Hiroshi Nagashima, Shigehiro Kuraku, Katsuhisa Uchida, Yoshie
Kawashima-Ohya, Yuichi Narita and Shigeru Kuratani (2012)
Body plan of turtles: an anatomical, developmental and evolutionary perspective.
Anatomical Science International 87(1): 1-13
DOI: 10.1007/s12565-011-0121-y

The evolution of the turtle shell has long been one of the central
debates in comparative anatomy. The turtle shell consists of dorsal
and ventral parts: the carapace and plastron, respectively. The basic
structure of the carapace comprises vertebrae and ribs. The pectoral
girdle of turtles sits inside the carapace or the rib cage, in
striking contrast to the body plan of other tetrapods. Due to this
topological change in the arrangement of skeletal elements, the
carapace has been regarded as an example of evolutionary novelty that
violates the ancestral body plan of tetrapods. Comparing the spatial
relationships of anatomical structures in the embryos of turtles and
other amniotes, we have shown that the topology of the musculoskeletal
system is largely conserved even in turtles.

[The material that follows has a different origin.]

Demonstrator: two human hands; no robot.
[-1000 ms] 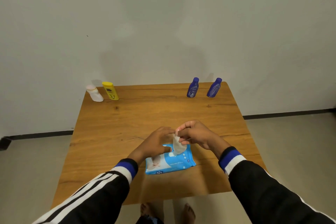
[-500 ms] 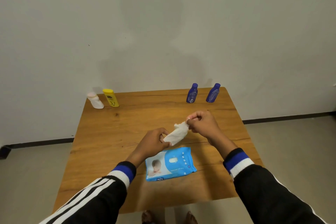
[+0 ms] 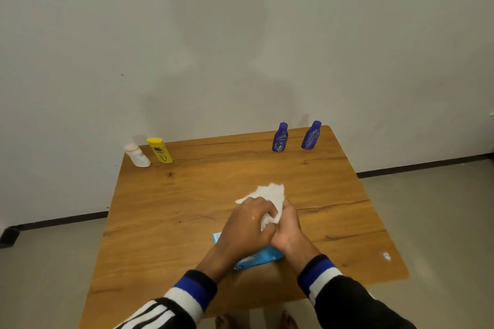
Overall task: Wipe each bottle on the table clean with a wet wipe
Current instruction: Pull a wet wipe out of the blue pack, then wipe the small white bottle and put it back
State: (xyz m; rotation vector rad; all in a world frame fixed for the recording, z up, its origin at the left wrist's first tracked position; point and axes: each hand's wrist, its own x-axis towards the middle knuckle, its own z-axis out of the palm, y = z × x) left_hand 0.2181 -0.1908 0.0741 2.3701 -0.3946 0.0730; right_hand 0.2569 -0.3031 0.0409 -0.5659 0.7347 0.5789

The positional changes
seen in the ribs and pectoral girdle can be ascribed to
turtle-specific folding of the lateral body wall in the late
developmental stages. Whereas the ribs of other amniotes grow from the
axial domain to the lateral body wall, turtle ribs remain arrested
axially. Marginal growth of the axial domain in turtle embryos brings
the morphologically short ribs in to cover the scapula dorsocaudally.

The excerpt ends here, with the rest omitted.